No interior dos jornais, logo após os textos explicativos fornecidos por agências internacionais a partir de artigo publicado na revista Science, alguns especialistas reduzem o impacto das manchetes.


A rigor, segundo especialistas citados pelos jornais, os cientistas financiados pela empresa americana Synthetic Genomics não criaram vida a partir do nada.


O que eles fizeram foi mapear rigorosamente o DNA de uma bactéria, guardar essas informações em um computador e depois introduzi-las em uma célula de uma bactéria de outra espécie “esvaziada” de material genético.


Reativada com as informações armazenadas no computador, a bactéria que estava inativa voltou à vida e suas células se reproduziram, replicando as características impressas pelos pesquisadores.


Trata-se, segundo alguns especialistas citados pelos jornais, de uma espetacular façanha técnica, mas não de uma revolução científica, como fazem crer as manchetes.


O líder da equipe de pesquisadores é o geneticista americano James Craig Venter, um dos autores do projeto Genoma e também dono da empresa que irá se beneficiar da patente gerada pelo projeto, o que pode contaminar sua avaliação científica.


Mesmo com sua enorme importância para o conhecimento humano, a proeza dos cientistas da Synthetic Genomics ainda não significa, como dão a entender os jornais, a criação sintética de vida, o que remete a certo vício da imprensa.


Seja em relação à ciência, à economia ou à política, os jornais seguem mapeando a história a partir de fatos espetaculosos, como se coubesse à imprensa determinar onde devam se situar os grandes eventos da humanidade.


Talvez seja mesmo mais fácil criar vida sintética nas páginas do jornal do que encontrar vida inteligente no mundo real. 


Cobertura burocrática


Alberto Dines:


– A questão nuclear do Irã é assunto internacional ou nacional?
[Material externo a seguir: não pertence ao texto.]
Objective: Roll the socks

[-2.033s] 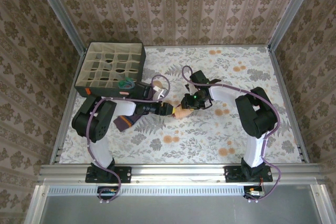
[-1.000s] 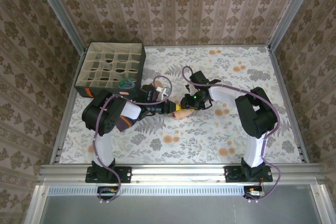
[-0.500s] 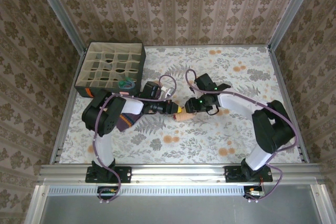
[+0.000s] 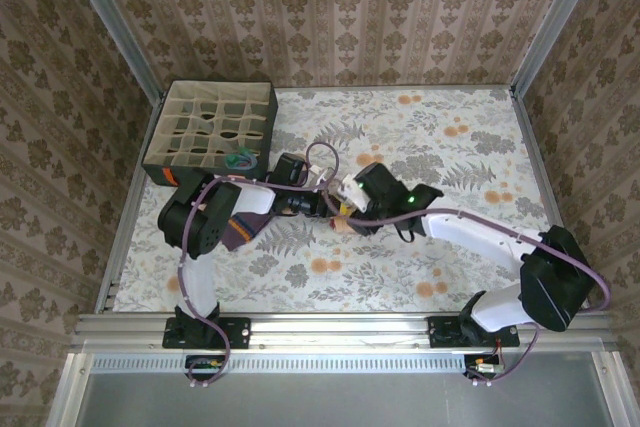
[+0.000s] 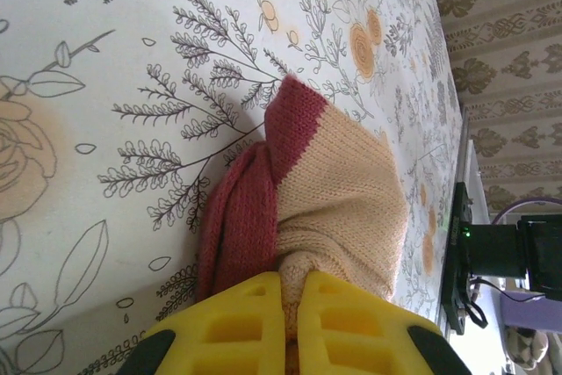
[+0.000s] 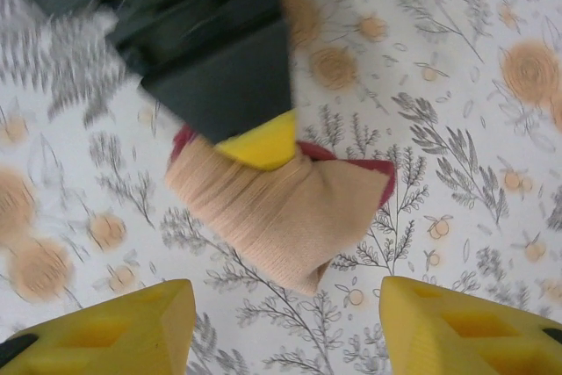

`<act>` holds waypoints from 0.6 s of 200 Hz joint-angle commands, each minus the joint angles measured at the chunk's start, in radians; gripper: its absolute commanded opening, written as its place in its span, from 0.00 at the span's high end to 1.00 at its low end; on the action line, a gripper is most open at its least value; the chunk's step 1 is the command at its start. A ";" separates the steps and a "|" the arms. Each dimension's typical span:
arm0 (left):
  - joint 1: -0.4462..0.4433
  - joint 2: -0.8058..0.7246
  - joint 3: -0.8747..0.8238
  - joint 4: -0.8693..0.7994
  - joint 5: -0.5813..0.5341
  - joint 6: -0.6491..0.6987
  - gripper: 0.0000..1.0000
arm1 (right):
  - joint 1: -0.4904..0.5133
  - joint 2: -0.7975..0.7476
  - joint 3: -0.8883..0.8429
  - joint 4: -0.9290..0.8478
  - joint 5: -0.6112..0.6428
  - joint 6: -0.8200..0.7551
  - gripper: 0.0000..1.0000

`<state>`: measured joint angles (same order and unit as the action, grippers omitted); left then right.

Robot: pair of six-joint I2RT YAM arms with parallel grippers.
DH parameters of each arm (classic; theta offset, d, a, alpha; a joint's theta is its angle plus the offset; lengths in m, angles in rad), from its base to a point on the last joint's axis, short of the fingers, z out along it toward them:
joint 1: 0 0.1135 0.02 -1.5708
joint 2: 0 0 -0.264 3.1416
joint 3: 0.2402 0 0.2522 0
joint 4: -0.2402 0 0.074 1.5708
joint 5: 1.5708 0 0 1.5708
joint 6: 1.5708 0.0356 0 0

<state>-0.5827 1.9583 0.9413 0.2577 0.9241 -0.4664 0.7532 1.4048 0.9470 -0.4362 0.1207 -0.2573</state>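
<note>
peach sock [image 4: 343, 220], bundled with its maroon toe showing, is lying near the worktop [image 4: 450, 127] centre. left tool [image 5: 292, 296] is pinching it from 9 o'clock; right tool [image 6: 281, 322] is hovering above it, fingers spread wide.

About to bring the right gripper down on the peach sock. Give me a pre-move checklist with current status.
1. Left gripper shut on the peach sock: ok.
2. Right gripper open wide: ok.
3. Sock centred between the right fingers: ok.
4. Room beside the left fingers for a second grip: cannot tell; they press the sock's upper edge and the view is blurred.
5. Roll tight and finished: cannot tell; it is bunched, with the maroon end sticking out.
6. Purple sock clear of the work: ok, under the left arm.
</note>
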 commanded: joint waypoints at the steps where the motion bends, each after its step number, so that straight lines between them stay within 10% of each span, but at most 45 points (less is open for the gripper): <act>1: -0.003 0.042 0.016 -0.092 0.019 0.036 1.00 | 0.044 0.013 -0.059 0.099 0.169 -0.272 0.42; 120: 0.023 0.088 0.078 -0.190 0.103 0.068 1.00 | 0.051 0.230 -0.047 0.201 0.056 -0.442 0.32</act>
<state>-0.5724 2.0151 1.0153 0.1482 1.0187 -0.4286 0.8070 1.5898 0.8677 -0.2230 0.2241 -0.6651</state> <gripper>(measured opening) 0.075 0.678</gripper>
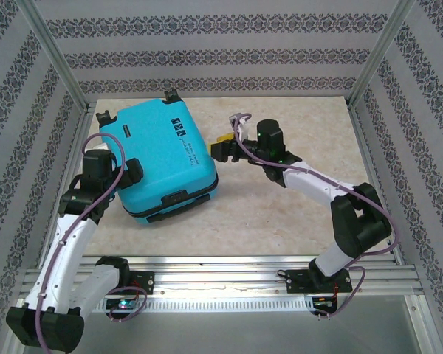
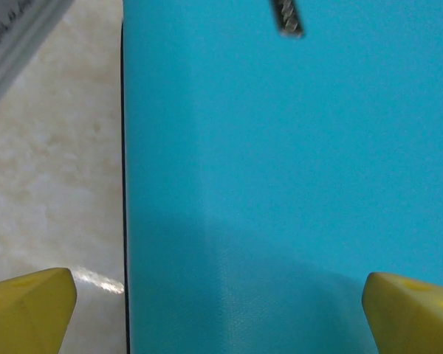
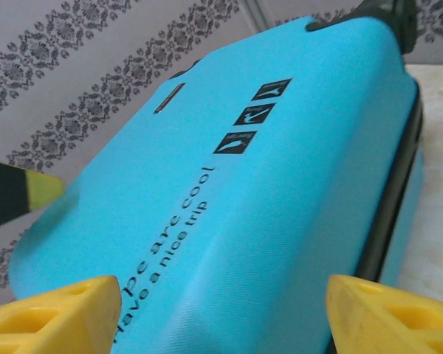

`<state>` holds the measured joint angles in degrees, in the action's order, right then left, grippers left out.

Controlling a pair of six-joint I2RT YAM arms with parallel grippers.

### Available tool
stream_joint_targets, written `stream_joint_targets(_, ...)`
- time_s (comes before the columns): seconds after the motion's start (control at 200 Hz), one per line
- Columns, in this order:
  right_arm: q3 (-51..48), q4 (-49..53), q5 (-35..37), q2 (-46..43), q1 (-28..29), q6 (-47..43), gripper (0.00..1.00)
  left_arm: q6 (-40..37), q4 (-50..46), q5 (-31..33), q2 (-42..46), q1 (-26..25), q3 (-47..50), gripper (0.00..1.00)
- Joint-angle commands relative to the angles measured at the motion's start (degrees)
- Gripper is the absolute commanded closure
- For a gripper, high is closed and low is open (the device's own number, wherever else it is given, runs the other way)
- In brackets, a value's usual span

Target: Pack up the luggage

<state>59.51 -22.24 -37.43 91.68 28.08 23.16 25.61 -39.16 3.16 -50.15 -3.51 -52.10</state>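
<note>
Left arm: over on the left, the white and black left arm [image 1: 66, 243] reaches up from the near rail [image 1: 221, 269] towards the case.
Left gripper: the left gripper [image 1: 129, 173] is right at the case's left flank, jaws spread wide and nothing between them. On its own camera [image 2: 221, 317] one yellow fingertip [image 2: 26, 313] sits over the bare table and the other over blue shell.
Luggage: there it is, the luggage [image 1: 159, 158], shut and lying flat on the table [image 1: 295, 214], left of centre towards the back and turned at an angle.
Shell edge: from the left wrist, the blue shell [image 2: 280, 184] runs up the view with its dark edge [image 2: 124, 184] against the pale tabletop.
Wheels: black wheels [image 1: 172, 94] point at the back wall.
Labels: three small dark labels [image 3: 255, 114] in a row on the lid, with black lettering [image 3: 173, 236] below them, "Have a nice trip" among it.
Seam: a black seam [image 3: 391, 192] runs down the case's right side in the right wrist view.
Right gripper: the right gripper [image 1: 221, 144] is just beside the case's right edge, yellow tips towards it. On its camera [image 3: 221, 324] the fingertips [image 3: 55, 321] stand well apart, lid ahead, gripping nothing.
Right arm: the right arm [image 1: 340, 214] bends in from the near right corner.
Walls: patterned walls [image 1: 221, 51] all round.
</note>
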Motion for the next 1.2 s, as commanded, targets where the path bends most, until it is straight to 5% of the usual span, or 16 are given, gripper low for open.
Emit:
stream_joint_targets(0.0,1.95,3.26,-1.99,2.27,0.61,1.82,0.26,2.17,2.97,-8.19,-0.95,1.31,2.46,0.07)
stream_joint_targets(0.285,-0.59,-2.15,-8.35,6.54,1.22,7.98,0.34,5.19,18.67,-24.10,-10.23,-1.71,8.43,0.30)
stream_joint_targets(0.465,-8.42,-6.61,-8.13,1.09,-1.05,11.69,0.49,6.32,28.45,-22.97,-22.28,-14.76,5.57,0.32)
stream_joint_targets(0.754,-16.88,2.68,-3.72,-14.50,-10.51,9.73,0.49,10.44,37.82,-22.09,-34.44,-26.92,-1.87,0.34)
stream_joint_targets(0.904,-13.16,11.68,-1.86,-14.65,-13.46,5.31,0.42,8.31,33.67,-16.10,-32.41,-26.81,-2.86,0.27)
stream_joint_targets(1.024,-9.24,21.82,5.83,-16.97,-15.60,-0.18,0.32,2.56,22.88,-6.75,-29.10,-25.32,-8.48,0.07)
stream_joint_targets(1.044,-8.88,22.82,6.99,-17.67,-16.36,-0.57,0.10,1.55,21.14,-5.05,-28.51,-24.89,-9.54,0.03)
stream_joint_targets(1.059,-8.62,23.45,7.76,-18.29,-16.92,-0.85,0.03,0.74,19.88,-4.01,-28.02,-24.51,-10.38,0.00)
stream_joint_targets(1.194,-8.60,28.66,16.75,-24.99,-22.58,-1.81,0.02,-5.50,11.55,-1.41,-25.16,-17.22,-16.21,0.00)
É verdade que uma bomba nuclear iraniana não ameaçaria o Brasil mas também é verdade que há 68 anos, quando o Brasil rompeu relações com os países do  Eixo (Alemanha, Itália e Japão), não estávamos diretamente ameaçados. E, no entanto, fomos à Europa para lutar contra o nazi-fascismo, aliás, os únicos latino-americanos a fazê-lo.


Pouco importa se a nossa diplomacia desta vez soube usar as táticas apropriadas para abortar uma radicalização no Oriente Médio, o que importa é que o Brasil percebeu que o Irã com a bomba gera maiores perigos para a paz mundial do que a bomba indiana, norte-coreana ou mesmo paquistanesa.
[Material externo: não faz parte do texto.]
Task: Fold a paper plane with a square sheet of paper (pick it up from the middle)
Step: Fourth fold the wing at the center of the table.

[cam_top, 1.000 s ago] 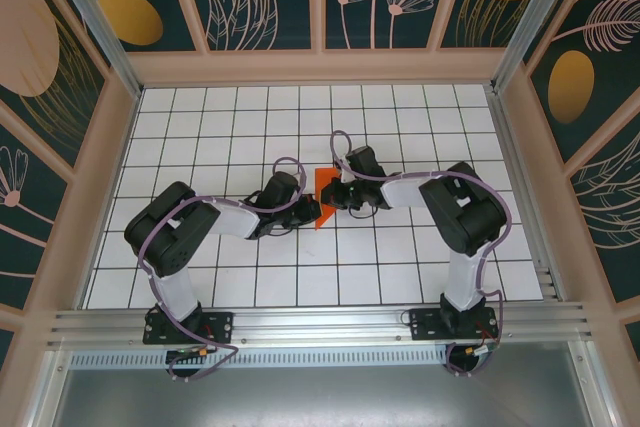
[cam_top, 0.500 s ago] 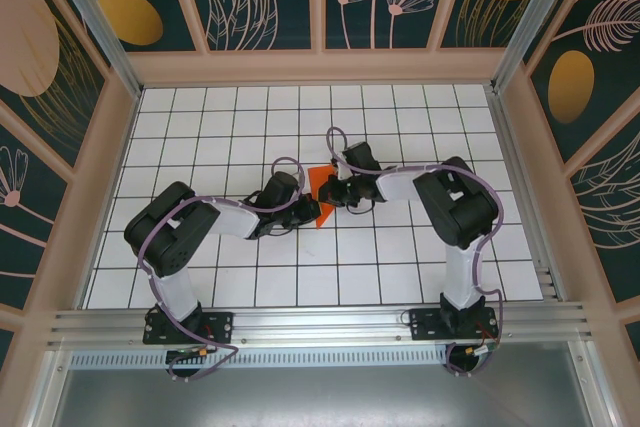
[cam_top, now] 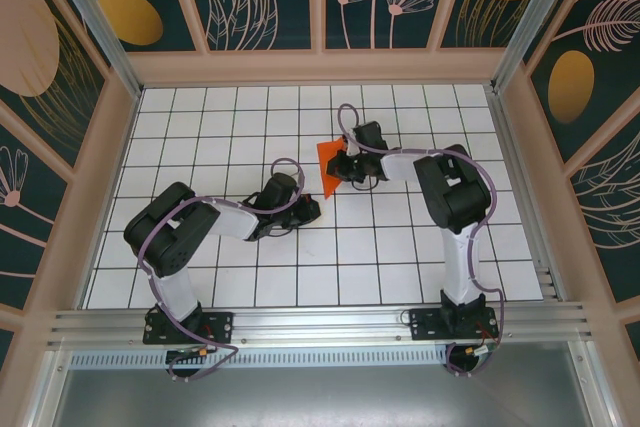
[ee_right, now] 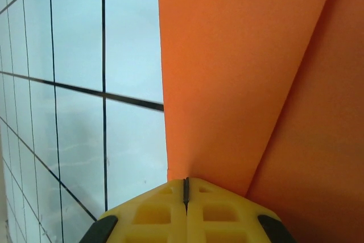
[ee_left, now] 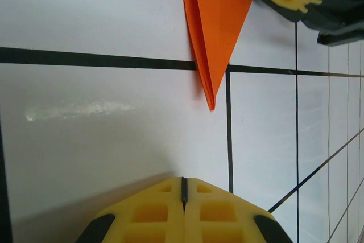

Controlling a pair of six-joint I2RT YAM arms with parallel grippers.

Se em 1994, o atual regime iraniano não teve escrúpulos em atuar no centro de Buenos Aires, provocando a morte de 85 pessoas e ferimentos em mais de 200 – todos judeus – é fácil imaginar o que poderá fazer quando tiver acesso à tecnologia nuclear para varrer Israel do mapa conforme promete.


Nossa mídia cobriu a jogada diplomática brasileira em Teerã de forma displicente, linear, pouco sutil, como faz com uma partida de futebol onde só os gols interessam. Por isso nossos especialistas em política mundial não conseguiram lembrar-se de que a presença brasileira nos grandes fóruns internacionais começou justamente quando acabou a 2ª Guerra Mundial. O brasileiro Oswaldo Aranha foi escolhido para presidir a ONU em 1947 justamente em função da sua atuação em 1941 e 42 levando o país a afastar-se do Eixo e aderir à causa democrática. Não há dúvidas de que o governo tiraria um grande proveito político se fosse bem sucedido em Teerã mas isso não é proibido. O que causa espanto é a constatação de que nossa imprensa abriu mão da sofisticação e se satisfaz plenamente com o lugar-comum.